Obviously we dont know them all, because records of the period are notoriously incomplete. Some contemporary newspaper clippings, attribute several times that number of fights to Corbett. Either way, if you look at a boxrec profile from before the First World War, it is almost a foregone conclusion that it is going to be incomplete.

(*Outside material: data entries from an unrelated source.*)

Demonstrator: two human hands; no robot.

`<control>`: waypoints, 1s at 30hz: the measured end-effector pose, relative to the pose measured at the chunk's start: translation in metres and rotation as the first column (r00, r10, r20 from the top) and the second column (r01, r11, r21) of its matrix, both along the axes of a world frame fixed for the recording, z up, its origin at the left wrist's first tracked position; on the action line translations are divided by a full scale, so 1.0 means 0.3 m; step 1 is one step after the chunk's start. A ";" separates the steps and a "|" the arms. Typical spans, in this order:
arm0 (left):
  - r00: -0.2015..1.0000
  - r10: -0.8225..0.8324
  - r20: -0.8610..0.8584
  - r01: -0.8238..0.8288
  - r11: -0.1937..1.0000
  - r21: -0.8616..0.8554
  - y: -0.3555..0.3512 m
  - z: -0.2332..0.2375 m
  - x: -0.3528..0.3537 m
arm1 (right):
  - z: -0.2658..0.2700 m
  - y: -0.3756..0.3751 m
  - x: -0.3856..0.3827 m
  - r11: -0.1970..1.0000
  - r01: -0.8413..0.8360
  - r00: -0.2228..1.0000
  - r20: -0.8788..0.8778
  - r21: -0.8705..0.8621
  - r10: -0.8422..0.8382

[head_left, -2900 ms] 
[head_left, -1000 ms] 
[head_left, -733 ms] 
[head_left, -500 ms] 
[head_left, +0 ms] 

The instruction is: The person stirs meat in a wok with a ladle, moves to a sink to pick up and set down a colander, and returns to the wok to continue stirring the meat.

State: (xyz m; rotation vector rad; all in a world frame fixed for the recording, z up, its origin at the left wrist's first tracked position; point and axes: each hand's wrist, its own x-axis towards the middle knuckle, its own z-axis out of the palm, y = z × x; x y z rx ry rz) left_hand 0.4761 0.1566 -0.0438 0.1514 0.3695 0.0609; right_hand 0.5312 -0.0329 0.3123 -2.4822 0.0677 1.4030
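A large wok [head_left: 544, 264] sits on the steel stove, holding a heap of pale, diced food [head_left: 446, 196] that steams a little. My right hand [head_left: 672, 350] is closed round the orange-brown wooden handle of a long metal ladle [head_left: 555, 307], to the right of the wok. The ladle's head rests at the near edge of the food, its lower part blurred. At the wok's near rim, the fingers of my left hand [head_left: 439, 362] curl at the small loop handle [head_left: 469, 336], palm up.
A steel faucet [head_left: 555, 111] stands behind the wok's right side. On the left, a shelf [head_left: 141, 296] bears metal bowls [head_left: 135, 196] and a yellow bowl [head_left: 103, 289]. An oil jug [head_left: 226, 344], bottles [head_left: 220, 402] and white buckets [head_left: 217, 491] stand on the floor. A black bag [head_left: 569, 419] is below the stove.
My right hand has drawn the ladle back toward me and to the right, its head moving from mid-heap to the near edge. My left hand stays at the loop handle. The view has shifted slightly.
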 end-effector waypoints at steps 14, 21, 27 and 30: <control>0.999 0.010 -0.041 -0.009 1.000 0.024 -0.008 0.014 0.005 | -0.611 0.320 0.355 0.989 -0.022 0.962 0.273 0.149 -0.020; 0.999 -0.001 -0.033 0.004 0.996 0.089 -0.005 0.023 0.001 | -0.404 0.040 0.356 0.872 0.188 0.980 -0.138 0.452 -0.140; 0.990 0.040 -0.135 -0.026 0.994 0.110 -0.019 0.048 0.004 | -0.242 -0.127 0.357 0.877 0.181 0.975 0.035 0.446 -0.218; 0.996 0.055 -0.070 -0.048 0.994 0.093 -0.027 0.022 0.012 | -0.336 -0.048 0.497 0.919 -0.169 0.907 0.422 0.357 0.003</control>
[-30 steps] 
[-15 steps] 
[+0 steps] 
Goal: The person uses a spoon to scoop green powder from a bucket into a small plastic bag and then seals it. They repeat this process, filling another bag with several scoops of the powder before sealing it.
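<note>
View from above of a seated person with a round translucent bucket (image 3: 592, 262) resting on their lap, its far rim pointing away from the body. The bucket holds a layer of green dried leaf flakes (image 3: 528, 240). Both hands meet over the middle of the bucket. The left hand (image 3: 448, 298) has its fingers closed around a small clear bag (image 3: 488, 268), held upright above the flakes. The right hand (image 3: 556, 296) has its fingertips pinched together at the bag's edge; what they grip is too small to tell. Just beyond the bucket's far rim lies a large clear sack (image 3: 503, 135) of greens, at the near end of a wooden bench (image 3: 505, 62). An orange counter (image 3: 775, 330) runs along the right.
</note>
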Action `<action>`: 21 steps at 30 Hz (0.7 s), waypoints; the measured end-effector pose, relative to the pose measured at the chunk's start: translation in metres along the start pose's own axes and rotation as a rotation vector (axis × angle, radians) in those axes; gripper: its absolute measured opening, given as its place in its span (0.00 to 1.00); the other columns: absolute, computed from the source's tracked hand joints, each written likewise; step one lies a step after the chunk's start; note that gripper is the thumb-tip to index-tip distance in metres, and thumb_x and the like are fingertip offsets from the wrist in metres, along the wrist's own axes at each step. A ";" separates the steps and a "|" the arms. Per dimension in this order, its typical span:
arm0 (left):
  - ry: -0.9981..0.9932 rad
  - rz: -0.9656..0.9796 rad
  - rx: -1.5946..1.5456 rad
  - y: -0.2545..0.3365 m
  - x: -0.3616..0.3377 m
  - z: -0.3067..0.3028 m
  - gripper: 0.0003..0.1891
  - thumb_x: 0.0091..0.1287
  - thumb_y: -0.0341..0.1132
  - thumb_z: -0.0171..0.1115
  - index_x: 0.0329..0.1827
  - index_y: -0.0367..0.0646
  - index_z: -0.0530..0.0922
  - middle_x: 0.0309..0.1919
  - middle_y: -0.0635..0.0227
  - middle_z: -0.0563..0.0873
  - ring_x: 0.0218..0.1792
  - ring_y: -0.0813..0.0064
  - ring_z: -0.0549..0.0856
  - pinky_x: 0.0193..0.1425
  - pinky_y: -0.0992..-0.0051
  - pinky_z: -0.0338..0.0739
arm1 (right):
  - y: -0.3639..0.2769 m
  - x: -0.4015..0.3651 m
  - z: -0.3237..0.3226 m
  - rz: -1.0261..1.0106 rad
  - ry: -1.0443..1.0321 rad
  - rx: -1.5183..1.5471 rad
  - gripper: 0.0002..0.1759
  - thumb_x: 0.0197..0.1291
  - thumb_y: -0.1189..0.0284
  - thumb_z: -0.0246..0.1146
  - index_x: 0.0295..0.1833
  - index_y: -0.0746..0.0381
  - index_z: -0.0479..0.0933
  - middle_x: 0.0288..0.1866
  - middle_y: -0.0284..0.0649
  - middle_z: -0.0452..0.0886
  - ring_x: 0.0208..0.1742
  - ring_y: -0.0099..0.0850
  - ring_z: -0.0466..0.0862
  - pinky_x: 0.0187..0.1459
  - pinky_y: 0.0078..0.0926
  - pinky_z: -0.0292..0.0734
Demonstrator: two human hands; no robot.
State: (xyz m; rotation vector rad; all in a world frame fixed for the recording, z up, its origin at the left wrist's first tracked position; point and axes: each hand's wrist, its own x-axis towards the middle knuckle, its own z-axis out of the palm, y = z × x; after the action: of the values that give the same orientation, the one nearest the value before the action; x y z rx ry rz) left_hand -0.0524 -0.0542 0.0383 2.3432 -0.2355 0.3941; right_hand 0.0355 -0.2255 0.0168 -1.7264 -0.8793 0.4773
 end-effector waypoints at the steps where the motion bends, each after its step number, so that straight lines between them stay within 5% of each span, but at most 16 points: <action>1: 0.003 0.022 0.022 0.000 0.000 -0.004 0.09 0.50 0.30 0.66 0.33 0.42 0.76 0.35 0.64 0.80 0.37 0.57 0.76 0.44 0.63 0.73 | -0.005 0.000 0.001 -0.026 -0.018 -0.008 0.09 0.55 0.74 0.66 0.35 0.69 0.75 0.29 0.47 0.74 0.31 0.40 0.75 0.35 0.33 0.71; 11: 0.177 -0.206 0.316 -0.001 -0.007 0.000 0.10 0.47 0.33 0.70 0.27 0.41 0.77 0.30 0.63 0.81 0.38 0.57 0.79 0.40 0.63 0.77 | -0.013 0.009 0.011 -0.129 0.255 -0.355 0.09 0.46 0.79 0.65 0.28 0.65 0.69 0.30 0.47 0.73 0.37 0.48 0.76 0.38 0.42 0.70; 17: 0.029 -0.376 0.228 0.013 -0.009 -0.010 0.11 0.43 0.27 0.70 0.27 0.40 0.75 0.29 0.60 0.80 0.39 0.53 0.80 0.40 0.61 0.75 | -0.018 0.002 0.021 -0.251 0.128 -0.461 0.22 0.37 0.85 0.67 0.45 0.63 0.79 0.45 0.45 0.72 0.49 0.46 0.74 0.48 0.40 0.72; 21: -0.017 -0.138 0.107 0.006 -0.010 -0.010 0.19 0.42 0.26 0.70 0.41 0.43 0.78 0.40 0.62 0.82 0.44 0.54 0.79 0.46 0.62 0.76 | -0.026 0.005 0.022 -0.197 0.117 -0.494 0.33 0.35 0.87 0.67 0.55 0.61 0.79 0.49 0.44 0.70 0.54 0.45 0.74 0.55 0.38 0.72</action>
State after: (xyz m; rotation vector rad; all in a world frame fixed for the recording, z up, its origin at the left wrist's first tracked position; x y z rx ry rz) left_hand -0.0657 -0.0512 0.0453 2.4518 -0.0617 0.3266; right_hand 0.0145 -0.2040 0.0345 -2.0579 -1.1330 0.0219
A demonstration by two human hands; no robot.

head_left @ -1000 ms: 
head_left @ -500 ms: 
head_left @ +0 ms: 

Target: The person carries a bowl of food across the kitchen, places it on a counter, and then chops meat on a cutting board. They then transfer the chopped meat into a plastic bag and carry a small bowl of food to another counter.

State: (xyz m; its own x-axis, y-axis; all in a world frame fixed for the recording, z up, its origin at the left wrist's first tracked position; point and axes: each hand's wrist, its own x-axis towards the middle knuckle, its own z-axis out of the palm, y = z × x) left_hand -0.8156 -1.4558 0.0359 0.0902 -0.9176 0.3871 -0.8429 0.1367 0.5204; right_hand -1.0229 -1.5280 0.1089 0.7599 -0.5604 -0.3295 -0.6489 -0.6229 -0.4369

Who knows. That's the problem with some of these threads. These pioneers of the sport need to be respected. They helped build it. But head-to-head mythical matchups between them and people 100 years later are going to be, if we're honest, nearly always very one-sided in favor of the later fighters. It's the same in every sport. I mean, Amos Stagg was one of the first people inducted into Basketball's hall of fame. He played during the late 1800s and early 1900s and was considered an athletic multi-sport marvel. But I'm not picking Amos Stagg over Scotty Pippen in a mythical game of one-on-one. You can respect pioneers. But some here go WAY overboard. Corbett isn't hanging with Tua ... not in any fantasy scenario.
There isnt any source of information available to them, that isnt available to us. You seem to think that the Archangel blows a golden trumpet, reads out a fighters complete record, and that becomes their Boxrec profile. It is very much a work in progress, and one that will probably never be complete.
Not if you think that a Boxrec profile from the late 19th century, is likely to represent a fighters complete career record. That is a completely unrealistic expectation.
I never brought up boxrec. You keep bringing it up. I've seen historians list a lot of Corbett fights, but they include every sparring match, every exhibition, every "street fight", every charity event, every "wrestling" match ... every time he every stepped between the ropes at any point ever. If we did that for everyone, Ali would have 500 HUNDRED fights. If you included every sparring session he ever took part in, so would Tua. Corbett's pro log is generally accepted as 11-4-3. But if you want to tell us the other 40 or so pro fights he REALLY had, like Tua REALLY had, go ahead. Otherwise, it's 11-4-3.
Maybe so, though I do have a hard time believing that one of the best known sportsmen of his day managed to have dozens of fights without anyone recording them anywhere. Tua walks through him IMO.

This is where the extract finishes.